Topological Eigenvalue Theorems for Tensor Analysis in Multi-Modal Data Fusion
Ronald Katende

TL;DR
This paper introduces a topological approach to tensor eigenvalue analysis for multi-modal data fusion, linking eigenvalues to topological invariants to improve interpretability and robustness in data analysis.
Contribution
It develops new theorems connecting tensor eigenvalues with topological features, offering a novel perspective beyond traditional matrix-based methods.
Findings
Enhanced understanding of tensor structures through topological invariants
Improved interpretability and robustness in data fusion applications
Theoretical and practical validation in machine learning contexts
Abstract
This paper presents a novel framework for tensor eigenvalue analysis in the context of multi-modal data fusion, leveraging topological invariants such as Betti numbers.

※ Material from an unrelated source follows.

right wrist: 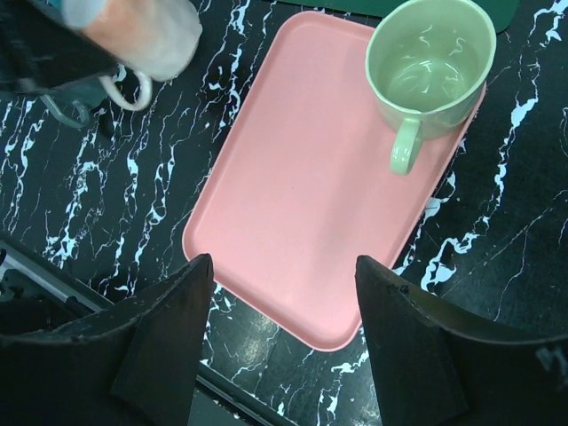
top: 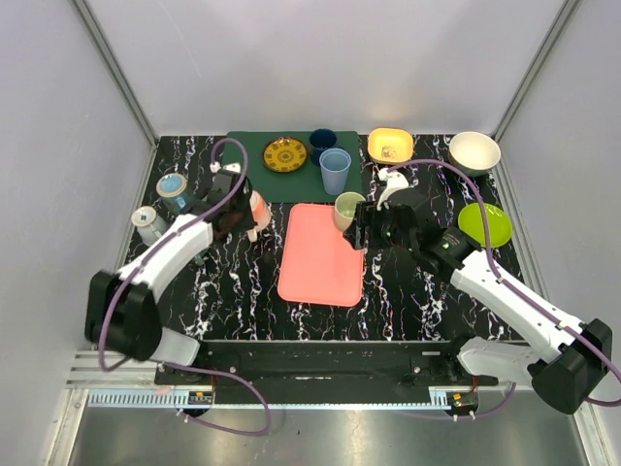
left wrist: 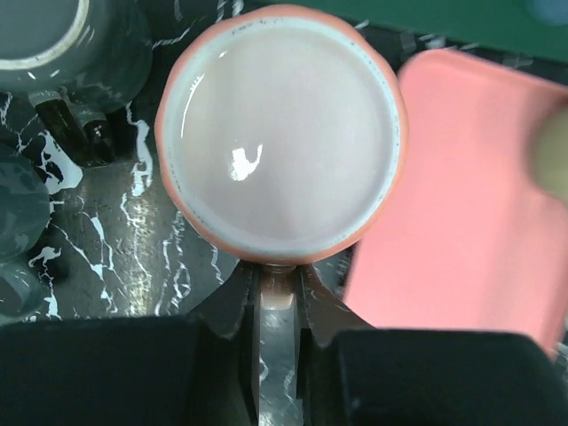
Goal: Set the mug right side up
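Note:
A salmon-pink mug (top: pixel 258 212) is at the left of the pink tray (top: pixel 320 257). My left gripper (top: pixel 238 209) is shut on its handle (left wrist: pixel 278 288), with both fingers pinching it. In the left wrist view a round, pale, glossy face of the mug (left wrist: pixel 282 133) fills the frame. I cannot tell whether that face is the mouth or the base. The mug shows blurred and tilted in the right wrist view (right wrist: pixel 146 35). My right gripper (right wrist: pixel 284 346) is open and empty above the tray's near right edge (top: pixel 364 228).
A green mug (right wrist: pixel 430 67) stands upright on the tray's far right corner. Two grey mugs (top: pixel 173 186) (top: pixel 148 221) stand at the left. At the back a green mat (top: pixel 247 175) holds a patterned plate (top: pixel 285 154) and a blue cup (top: pixel 335 170). Yellow (top: pixel 390 145) and white (top: pixel 474 150) bowls and a green plate (top: pixel 484 224) stand at the right.

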Motion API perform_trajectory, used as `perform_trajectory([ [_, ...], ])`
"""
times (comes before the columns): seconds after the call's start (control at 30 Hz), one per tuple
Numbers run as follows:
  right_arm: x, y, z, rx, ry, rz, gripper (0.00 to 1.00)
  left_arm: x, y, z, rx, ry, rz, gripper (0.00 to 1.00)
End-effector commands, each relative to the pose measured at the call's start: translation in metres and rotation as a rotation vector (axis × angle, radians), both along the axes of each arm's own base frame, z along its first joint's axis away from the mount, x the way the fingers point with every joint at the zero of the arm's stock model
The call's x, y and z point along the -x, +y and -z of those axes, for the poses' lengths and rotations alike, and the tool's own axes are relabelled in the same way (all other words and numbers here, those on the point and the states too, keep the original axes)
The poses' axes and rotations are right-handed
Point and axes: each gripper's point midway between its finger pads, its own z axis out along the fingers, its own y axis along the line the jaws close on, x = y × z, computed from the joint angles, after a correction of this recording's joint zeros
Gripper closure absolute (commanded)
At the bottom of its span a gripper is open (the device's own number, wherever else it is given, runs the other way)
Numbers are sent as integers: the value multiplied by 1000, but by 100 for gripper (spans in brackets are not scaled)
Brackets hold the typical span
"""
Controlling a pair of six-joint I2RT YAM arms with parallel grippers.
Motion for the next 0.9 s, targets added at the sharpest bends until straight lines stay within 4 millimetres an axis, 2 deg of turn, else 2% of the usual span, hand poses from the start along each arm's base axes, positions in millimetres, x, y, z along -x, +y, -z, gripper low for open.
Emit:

Traditional approaches to tensor eigenvalue analysis often extend matrix theory, whereas this work introduces a topological perspective to enhance the understanding of tensor structures. By establishing new theorems that link eigenvalues to topological features, the proposed framework provides deeper insights into the latent structure of data, improving both interpretability and robustness. Applications in data fusion demonstrate the theoretical and practical significance of this approach, with potential for broad impact in machine learning and data science.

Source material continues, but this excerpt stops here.